Mairie de Ziguinchor : un pari très risqué pour Ousmane Sonko.


Jusqu’ici, le leader de Pastef n’a pas précisé ses intensions sur la mairie de Ziguinchor. Sera-t-il candidat à la municipalité ou est-ce qu’il va adouber un de ses lieutenants. A quelques jours de la date limite des dépôts de candidature, le leader du Pastef maintient le flou. Cette stratégie s’explique sans doute par la nécessité de bien réfléchir sur ce pari avant de s’engager.

En effet, la municipalité de Ziguinchor est un couteau à double  pour Ousmane Sonko. Si jamais il décide d’être candidat, il doit s’assurer d’abord la victoire. Cela conforterait son assise politique dans la région naturelle de la Casamance. Il sera aussi l’homme fort d’une des grandes villes du Sénégal, ce qui compte à la fois sur le plan symbolique et électoral.

En effet, les leaders qui réclament un statut national ont, pour la plupart, une base réelle conférée aux urnes par les électeurs. C’est le cas de Macky Sall, Khalifa Sall, Idrissa Seck, Moustapha Niass… Si un  homme comme Wade a dirigé le pays sans jamais s’investir dans son Kébémer natal, le leader du Pastef peut aussi incarner une posture nationale pour se mettre au dessus de la mêlée. Mais il n’en demeure pas moins que c’est un point important pour Ousmane Sonko d’être le maire de Ziguinchor.

Ne pas y aller, c’est aussi donner à ses adversaires la possibilité de l’accuser d’avoir fui le combat. Le camp d’en face lui demanderait sûrement de venir faire ses preuves au bas de l’échelle avant de prétendre accéder au sommet. La petite catégorie avant les ténors, comme disent les lutteurs.

Seulement, le pari est très risqué face à un pouvoir dirigé par Macky Sall. Avant la présidentielle de 2019, le camp de Benno, s’appuyant sur les législatives de 2017, a déclaré urbi et orbi que Sonko n’était que le candidat des réseaux sociaux. Son score de 15% à la présidentielle avec une petite coalition a montré qu’il a désormais une envergure nationale.

Aujourd’hui, Macky Sall et ses hommes seraient très heureux de démontrer au peuple que leur principal adversaire ne pèse pas grand-chose dans son propre fief, encore moins ailleurs. Et pour cela, il suffit de le battre à Ziguinchor. « Celui qui ne peut pas gagner Ziguinchor ne peut pas prétendre devenir président », serait alors l’argument favori de Benno.
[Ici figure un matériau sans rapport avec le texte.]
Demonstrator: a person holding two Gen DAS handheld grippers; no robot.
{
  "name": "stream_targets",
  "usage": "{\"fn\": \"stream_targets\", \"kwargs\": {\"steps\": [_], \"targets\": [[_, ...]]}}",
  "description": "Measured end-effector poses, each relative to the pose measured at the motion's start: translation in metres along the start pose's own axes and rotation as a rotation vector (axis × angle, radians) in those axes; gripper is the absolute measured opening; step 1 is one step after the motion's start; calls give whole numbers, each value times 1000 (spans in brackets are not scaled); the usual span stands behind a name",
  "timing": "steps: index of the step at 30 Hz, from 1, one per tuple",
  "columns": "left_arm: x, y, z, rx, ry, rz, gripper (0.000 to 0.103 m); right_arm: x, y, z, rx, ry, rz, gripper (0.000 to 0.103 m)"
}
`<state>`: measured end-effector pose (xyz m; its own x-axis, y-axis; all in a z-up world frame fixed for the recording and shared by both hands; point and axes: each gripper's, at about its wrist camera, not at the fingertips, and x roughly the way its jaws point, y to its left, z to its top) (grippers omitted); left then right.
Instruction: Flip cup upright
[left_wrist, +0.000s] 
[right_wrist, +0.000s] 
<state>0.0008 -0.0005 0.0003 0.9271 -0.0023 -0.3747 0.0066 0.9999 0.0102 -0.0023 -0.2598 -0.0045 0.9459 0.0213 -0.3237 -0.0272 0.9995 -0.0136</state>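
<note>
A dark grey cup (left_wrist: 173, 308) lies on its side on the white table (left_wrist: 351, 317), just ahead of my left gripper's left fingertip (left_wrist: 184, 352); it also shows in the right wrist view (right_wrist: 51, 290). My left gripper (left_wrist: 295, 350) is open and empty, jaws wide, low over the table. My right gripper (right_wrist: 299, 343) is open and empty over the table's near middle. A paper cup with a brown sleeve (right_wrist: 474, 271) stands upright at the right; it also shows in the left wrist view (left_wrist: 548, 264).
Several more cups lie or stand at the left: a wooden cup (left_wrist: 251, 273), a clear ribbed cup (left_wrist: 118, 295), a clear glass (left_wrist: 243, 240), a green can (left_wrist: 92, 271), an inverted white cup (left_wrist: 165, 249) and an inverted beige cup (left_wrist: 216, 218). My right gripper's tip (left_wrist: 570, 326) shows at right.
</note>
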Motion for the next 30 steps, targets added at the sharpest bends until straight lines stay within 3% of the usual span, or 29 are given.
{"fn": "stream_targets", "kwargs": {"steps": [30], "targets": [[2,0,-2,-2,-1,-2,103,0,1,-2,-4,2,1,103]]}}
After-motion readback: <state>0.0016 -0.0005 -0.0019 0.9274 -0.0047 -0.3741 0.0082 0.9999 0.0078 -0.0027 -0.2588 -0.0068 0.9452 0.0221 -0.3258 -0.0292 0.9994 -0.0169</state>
Macky Sall a choisi Benoît Sambou (mairie) et Seydou Sané (département). Même si son charisme laisse à désirer, Benoît est un militant de la première heure de l’Apr. Sanctionné au lendemain des locales de 2014, il n’en demeure pas moins un fils de la Casamance, avec une légitimité à la base.

Pour Seydou Sané, le 3 octobre dernier, Macky Sall a reçu le Casa Sports, après sa victoire à la finale de la Coupe du Sénégal face à Diambars. Or, d’habitude, ce sont les sportifs qui reviennent au Sénégal avec une médaille qui ont droit à ce traitement. Certains se demandaient déjà pourquoi ce geste en faveur du club dirigé par Seydou Sané. Ils ont eu leur réponse.

Premier adjoint au maire de Ziguinchor, Sané qui a travaillé aux côtés de Baldé aux Locales de 2014, avec son mouvement Jog Taxaw, est désormais un allié assumé du président Macky Sall dont il tresse des lauriers. « Ce que le Président Macky a réalisé en Casamance, aucun Président ne l’a fait depuis les indépendances à nos jours. (…) En vérité, plus que d’en faire une priorité, Macky Sall nous a privilégiés », soutient-il, ajoutant que le président a suffisamment fait preuve d’amour à la Casamance. Sa proximité avec la population par le biais de Casa Sports peut jouer.

Mais Macky a sans doute exploré toutes les possibilités pour barrer la route à Sonko, son principal adversaire. S’il a mis Benoit, c’est qu’il n’a sans doute pas trouvé mieux. Il reste que ce choix renvoie Abdoulaye Baldé à l’opposition, sans compter la possibilité d’un vote sanction de la part des partisans de Doudou Ka (même si ce dernier semble prendre acte) et éventuellement d’autres responsables.

Il n’empêche que Macky Sall a certainement fini de mobiliser tout l’arsenal symbolique, administratif, logistique et surtout financier que lui offre l’Etat pour gagner Ziguinchor. C’est une question d’honneur et de survie de son régime. N’est-ce pas son bras droit Mahmout Saleh qui a déclaré que la candidature de Macky Sall en 2024 dépend des résultats des élections de 2022 ? Le jeu est donc à la fois ouvert et risqué.